◆ **Exercise**: Copy exactly, and only, the lines from the one with "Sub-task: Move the" to the end of the listing; omit pictures.

◆ **Supplied data**:
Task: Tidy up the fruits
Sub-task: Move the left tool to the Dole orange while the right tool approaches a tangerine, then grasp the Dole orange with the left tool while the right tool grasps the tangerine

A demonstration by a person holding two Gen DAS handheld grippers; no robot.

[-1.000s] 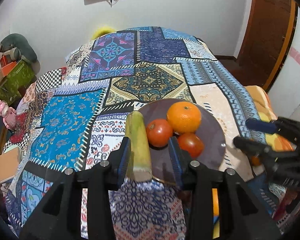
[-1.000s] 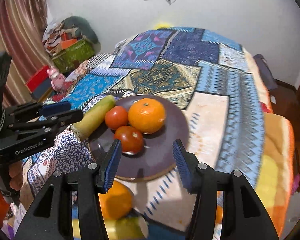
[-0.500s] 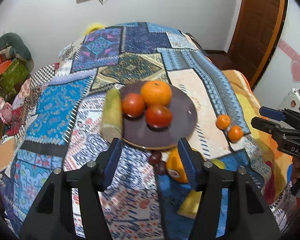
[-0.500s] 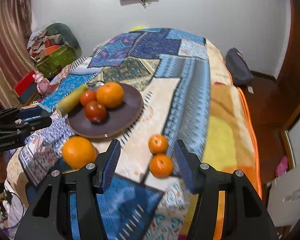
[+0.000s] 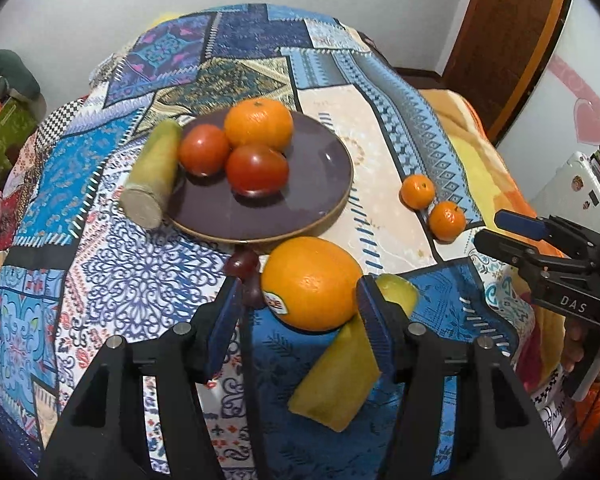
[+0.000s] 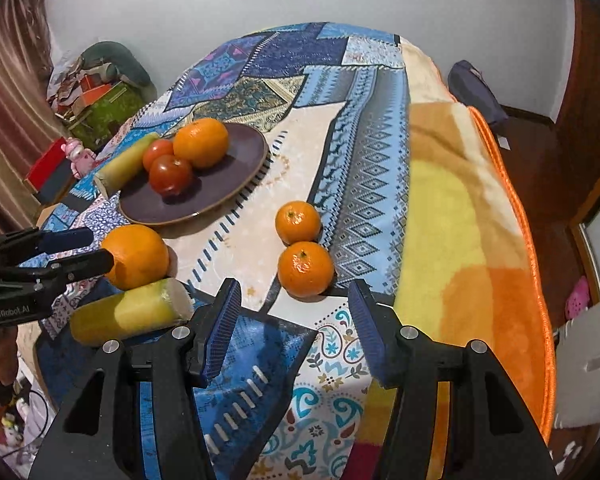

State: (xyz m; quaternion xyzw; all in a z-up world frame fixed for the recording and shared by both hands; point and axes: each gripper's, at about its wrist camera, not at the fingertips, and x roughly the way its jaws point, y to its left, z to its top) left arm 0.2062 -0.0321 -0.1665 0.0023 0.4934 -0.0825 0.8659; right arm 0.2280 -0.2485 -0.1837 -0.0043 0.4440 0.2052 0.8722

◆ **Solution**:
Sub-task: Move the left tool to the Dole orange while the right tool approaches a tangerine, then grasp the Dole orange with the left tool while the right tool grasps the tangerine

A demonstration by a person holding two Gen DAS handheld grippers; no robot.

[-1.000s] 
[-1.000s] 
[-0.500s] 
[-0.500s] 
[+0.000s] 
[+0.000s] 

State: (xyz m; quaternion xyzw; all in a z-up world frame fixed for the recording and shared by both hands; point and axes: each gripper's, at about its wrist camera, not at the fingertips, and x roughly the way its jaws point, y to its left, z to its top) left arm 0.2062 -0.0321 -0.1665 0.0023 0.4934 -0.0825 0.8659; right arm 0.2280 -0.2485 -0.1837 -0.0043 0.4440 0.2052 0.8722

The exercise is done now.